BEGIN DATASET EXCERPTS

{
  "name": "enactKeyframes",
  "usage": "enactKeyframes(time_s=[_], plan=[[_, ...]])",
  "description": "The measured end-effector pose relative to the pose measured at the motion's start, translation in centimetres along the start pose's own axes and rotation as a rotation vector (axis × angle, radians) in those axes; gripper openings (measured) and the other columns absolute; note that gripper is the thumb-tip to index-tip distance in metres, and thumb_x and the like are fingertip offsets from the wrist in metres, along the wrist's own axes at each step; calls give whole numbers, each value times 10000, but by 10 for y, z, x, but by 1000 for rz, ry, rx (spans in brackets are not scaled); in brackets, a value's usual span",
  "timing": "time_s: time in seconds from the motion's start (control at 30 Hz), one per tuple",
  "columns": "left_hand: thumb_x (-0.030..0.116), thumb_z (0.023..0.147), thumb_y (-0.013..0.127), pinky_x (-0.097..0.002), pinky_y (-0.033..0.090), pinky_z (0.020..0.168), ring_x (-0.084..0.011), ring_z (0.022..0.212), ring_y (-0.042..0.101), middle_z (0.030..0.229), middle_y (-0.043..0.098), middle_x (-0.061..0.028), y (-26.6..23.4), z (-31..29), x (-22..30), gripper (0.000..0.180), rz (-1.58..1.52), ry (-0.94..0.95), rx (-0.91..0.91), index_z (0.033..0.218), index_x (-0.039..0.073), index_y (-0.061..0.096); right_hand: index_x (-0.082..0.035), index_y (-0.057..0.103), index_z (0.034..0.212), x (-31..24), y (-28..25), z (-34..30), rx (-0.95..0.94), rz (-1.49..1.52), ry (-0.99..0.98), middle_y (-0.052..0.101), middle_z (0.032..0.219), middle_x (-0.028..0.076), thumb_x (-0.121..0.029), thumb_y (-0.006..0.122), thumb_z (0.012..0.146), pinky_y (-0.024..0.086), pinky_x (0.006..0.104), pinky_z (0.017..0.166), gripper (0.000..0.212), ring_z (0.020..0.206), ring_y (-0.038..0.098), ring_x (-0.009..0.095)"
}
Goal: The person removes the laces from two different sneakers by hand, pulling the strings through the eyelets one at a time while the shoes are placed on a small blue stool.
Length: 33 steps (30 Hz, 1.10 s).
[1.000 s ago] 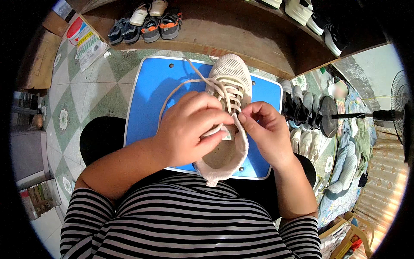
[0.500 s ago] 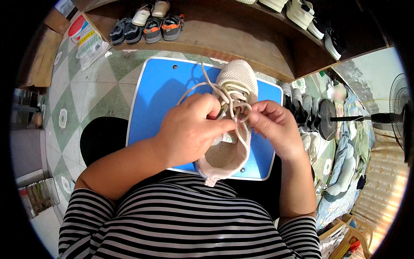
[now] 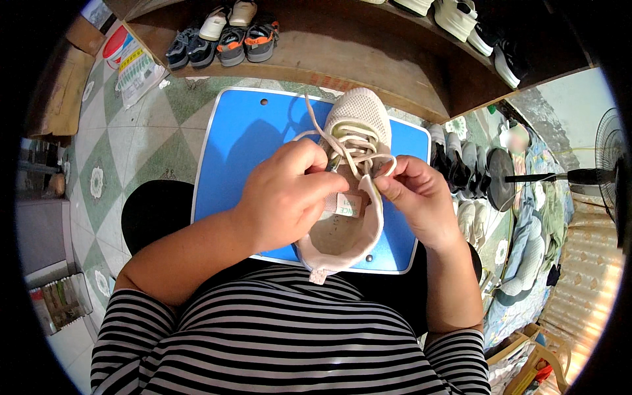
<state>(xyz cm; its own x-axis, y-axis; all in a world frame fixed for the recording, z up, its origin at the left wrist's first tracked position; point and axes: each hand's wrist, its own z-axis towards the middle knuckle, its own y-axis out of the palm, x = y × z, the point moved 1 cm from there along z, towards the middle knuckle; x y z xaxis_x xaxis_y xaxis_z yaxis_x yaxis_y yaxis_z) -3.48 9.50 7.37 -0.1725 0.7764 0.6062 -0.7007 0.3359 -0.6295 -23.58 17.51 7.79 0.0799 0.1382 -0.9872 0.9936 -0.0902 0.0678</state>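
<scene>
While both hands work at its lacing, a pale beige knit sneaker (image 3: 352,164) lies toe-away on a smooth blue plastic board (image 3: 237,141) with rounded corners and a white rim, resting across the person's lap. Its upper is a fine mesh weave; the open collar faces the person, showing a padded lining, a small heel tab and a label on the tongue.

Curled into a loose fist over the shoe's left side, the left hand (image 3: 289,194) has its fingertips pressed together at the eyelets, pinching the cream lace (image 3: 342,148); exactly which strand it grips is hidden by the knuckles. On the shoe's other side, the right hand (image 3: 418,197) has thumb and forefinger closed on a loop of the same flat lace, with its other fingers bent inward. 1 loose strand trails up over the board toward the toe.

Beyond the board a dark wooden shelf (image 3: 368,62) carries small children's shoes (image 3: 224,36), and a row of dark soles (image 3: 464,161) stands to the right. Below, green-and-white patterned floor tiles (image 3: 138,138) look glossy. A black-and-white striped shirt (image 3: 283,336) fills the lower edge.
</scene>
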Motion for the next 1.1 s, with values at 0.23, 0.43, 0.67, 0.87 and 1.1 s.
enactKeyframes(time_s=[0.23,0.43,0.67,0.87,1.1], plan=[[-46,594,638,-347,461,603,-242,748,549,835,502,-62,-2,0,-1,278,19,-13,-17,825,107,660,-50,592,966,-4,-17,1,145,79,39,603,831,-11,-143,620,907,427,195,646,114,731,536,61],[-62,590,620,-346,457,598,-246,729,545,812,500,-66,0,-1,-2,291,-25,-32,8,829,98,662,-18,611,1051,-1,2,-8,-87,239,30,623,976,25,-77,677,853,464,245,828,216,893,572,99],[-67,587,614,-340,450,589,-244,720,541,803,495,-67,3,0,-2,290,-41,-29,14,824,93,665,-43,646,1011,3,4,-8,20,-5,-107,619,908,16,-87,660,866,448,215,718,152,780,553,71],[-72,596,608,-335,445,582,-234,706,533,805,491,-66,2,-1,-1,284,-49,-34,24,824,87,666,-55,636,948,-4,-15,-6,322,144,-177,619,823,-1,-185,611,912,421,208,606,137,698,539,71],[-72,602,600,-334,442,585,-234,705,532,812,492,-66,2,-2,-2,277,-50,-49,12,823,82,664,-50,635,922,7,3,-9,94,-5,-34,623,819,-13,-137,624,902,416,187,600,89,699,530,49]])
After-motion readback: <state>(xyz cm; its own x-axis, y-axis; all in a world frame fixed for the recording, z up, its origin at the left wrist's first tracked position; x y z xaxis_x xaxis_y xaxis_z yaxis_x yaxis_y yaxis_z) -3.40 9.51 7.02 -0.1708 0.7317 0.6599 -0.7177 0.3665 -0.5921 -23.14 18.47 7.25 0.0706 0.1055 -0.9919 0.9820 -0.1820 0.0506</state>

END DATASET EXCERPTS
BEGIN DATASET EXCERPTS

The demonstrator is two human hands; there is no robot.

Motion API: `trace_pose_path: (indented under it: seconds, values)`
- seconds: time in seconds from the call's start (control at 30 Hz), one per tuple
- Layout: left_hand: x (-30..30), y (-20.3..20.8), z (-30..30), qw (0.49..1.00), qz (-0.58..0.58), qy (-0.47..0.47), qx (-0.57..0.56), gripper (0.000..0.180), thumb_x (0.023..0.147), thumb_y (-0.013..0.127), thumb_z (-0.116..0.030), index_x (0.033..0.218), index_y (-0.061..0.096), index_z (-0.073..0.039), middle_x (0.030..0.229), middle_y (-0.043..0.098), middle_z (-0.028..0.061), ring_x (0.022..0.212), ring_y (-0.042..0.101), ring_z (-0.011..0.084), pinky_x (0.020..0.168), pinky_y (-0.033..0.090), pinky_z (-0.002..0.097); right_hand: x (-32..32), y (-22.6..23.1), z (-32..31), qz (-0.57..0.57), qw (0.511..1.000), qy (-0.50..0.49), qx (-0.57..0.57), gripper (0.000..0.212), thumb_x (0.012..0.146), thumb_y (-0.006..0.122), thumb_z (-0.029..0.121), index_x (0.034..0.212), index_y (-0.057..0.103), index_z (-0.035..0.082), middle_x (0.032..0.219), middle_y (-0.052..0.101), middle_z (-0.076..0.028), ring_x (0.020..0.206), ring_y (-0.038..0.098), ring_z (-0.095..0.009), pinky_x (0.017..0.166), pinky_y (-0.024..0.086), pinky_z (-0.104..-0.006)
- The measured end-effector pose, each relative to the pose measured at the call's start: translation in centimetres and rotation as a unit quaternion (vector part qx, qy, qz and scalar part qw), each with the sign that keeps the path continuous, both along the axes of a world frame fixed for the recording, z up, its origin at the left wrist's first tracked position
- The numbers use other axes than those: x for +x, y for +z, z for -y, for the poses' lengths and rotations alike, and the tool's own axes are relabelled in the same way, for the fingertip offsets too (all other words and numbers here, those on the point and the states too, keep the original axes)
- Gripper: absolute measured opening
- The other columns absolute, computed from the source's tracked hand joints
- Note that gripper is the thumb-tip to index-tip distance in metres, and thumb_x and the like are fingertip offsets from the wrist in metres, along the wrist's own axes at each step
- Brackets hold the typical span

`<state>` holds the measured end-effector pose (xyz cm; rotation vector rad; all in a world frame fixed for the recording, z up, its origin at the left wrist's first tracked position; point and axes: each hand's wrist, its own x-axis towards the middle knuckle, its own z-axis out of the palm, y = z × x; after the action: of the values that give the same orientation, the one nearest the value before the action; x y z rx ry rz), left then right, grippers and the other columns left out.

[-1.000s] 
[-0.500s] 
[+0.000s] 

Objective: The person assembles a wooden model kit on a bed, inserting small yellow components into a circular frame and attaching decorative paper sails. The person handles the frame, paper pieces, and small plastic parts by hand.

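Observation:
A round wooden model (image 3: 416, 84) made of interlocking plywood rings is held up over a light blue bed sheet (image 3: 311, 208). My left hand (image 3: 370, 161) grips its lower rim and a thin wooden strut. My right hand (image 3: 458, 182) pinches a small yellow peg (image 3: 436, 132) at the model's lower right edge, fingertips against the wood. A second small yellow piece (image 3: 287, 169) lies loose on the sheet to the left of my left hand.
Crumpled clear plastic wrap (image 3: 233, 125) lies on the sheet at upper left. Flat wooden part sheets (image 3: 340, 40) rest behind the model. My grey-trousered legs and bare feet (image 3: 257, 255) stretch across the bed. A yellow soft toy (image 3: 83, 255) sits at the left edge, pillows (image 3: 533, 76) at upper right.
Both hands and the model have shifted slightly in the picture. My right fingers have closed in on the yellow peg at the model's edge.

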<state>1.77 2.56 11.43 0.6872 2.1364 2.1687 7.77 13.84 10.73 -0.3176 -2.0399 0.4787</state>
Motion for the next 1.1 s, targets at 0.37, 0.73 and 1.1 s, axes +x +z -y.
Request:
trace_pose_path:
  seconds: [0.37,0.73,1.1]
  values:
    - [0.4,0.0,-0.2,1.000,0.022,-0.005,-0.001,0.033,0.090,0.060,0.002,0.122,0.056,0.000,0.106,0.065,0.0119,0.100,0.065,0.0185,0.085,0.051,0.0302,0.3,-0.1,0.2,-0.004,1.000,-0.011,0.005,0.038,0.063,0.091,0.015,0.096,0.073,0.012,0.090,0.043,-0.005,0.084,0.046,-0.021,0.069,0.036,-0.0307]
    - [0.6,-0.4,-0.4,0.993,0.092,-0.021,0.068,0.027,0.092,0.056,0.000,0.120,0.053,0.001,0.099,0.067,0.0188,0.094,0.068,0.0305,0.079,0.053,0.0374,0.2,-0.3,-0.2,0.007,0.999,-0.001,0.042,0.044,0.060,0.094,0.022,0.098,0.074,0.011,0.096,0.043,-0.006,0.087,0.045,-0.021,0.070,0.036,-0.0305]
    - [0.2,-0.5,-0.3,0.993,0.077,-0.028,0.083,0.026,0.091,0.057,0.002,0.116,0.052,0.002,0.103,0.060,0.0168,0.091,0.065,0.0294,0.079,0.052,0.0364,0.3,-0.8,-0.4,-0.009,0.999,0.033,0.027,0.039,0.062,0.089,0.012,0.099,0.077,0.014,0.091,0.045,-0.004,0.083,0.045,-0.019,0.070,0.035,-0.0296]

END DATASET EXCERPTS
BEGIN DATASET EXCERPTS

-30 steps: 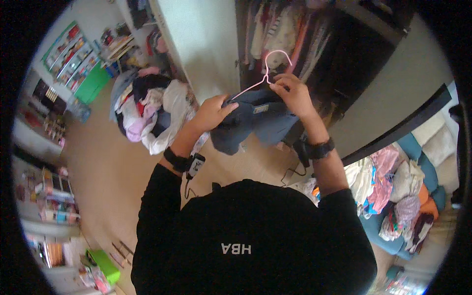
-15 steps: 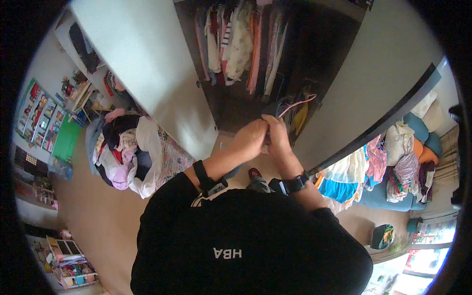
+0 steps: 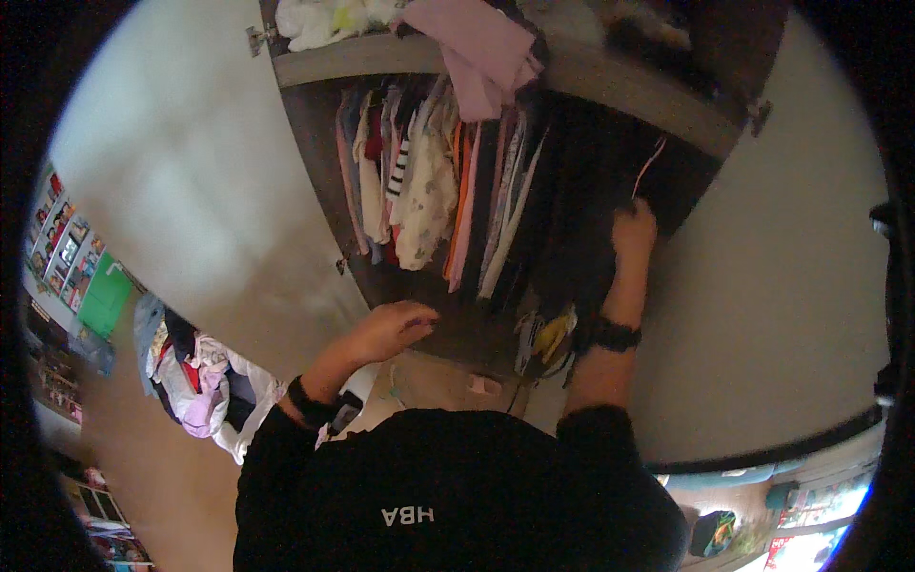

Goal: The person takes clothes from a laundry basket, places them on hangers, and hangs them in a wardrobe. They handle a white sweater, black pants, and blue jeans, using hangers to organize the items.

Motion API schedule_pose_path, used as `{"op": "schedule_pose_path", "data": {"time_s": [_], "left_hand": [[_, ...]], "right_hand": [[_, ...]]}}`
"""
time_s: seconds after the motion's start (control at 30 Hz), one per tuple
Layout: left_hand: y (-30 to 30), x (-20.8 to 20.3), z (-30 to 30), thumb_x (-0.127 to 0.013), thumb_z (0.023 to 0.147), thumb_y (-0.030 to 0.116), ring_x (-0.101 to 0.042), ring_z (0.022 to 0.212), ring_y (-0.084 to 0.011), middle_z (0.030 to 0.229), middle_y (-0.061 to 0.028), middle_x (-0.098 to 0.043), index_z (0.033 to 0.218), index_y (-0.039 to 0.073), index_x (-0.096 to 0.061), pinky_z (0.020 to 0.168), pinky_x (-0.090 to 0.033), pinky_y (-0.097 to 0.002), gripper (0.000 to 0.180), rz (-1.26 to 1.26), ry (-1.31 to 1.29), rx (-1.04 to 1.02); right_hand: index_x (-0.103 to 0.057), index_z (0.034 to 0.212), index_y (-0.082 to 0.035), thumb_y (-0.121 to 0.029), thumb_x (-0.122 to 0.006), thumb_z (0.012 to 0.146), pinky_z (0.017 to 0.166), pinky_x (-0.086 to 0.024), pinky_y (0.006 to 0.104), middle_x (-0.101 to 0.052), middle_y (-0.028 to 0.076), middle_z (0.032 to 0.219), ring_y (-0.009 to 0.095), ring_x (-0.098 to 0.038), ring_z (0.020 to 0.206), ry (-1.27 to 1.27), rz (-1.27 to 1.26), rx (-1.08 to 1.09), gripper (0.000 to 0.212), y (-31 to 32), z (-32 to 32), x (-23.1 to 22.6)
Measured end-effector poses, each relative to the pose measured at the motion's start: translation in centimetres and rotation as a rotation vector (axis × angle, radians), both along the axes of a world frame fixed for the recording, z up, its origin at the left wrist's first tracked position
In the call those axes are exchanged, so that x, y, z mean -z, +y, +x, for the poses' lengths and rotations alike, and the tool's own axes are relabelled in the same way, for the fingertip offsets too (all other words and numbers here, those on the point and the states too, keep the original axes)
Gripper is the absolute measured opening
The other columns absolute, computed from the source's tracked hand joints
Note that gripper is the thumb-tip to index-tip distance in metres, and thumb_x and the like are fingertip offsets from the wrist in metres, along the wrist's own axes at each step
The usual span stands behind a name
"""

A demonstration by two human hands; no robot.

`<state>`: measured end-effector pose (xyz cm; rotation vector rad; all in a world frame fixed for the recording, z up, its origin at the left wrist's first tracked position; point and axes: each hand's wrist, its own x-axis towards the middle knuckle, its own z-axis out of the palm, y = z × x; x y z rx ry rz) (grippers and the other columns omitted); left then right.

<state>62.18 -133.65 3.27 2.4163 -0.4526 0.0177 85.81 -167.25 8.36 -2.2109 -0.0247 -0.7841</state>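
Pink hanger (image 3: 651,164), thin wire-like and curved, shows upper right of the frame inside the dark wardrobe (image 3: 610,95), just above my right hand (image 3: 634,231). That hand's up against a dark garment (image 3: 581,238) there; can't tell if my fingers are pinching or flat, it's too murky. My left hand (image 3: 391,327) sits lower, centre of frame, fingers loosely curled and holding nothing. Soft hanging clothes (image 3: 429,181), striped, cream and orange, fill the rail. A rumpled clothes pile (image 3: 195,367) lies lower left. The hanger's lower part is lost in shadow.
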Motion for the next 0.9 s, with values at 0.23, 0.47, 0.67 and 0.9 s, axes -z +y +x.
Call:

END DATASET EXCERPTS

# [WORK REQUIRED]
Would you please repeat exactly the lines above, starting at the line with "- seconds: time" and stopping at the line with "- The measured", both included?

# [RESULT OF THIS EXERCISE]
- seconds: time in seconds from the call's start (control at 30 Hz), one per tuple
- Layout: left_hand: x (-30..30), y (-20.3..20.8), z (-30..30), qw (0.49..1.00), qz (-0.58..0.58), qy (-0.47..0.47), qx (-0.57..0.56), gripper (0.000..0.180), thumb_x (0.023..0.147), thumb_y (-0.013..0.127), thumb_z (-0.116..0.030), index_x (0.033..0.218), index_y (-0.061..0.096), index_z (-0.073..0.039), middle_x (0.030..0.229), middle_y (-0.043..0.098), middle_z (-0.028..0.061), ring_x (0.022..0.212), ring_y (-0.042..0.101), ring_z (-0.011..0.084), pinky_x (0.020..0.168), pinky_y (-0.033..0.090), pinky_z (-0.002..0.097); right_hand: x (-32..32), y (-22.6..23.1), z (-32..31), qz (-0.57..0.57), qw (0.511..1.000), qy (-0.50..0.49), qx (-0.57..0.57), gripper (0.000..0.212), thumb_x (0.012..0.146), thumb_y (-0.006..0.122), thumb_z (-0.029..0.121), index_x (0.034..0.212), index_y (-0.057..0.103), index_z (-0.035..0.082), middle_x (0.032..0.219), middle_y (-0.052..0.101), middle_z (-0.076..0.028), ring_x (0.020..0.206), ring_y (-0.038..0.098), ring_z (-0.095..0.009), pinky_x (0.017..0.166), pinky_y (-0.024..0.086), pinky_z (-0.104..-0.006)
- The measured end-effector pose, each relative to the pose measured at the call's start: translation in centimetres and rotation as a unit quaternion (vector part qx, qy, qz and scalar part qw), each with the sign that keeps the path continuous, both along the axes of a world frame fixed for the recording, z up, its origin at the left wrist's first tracked position

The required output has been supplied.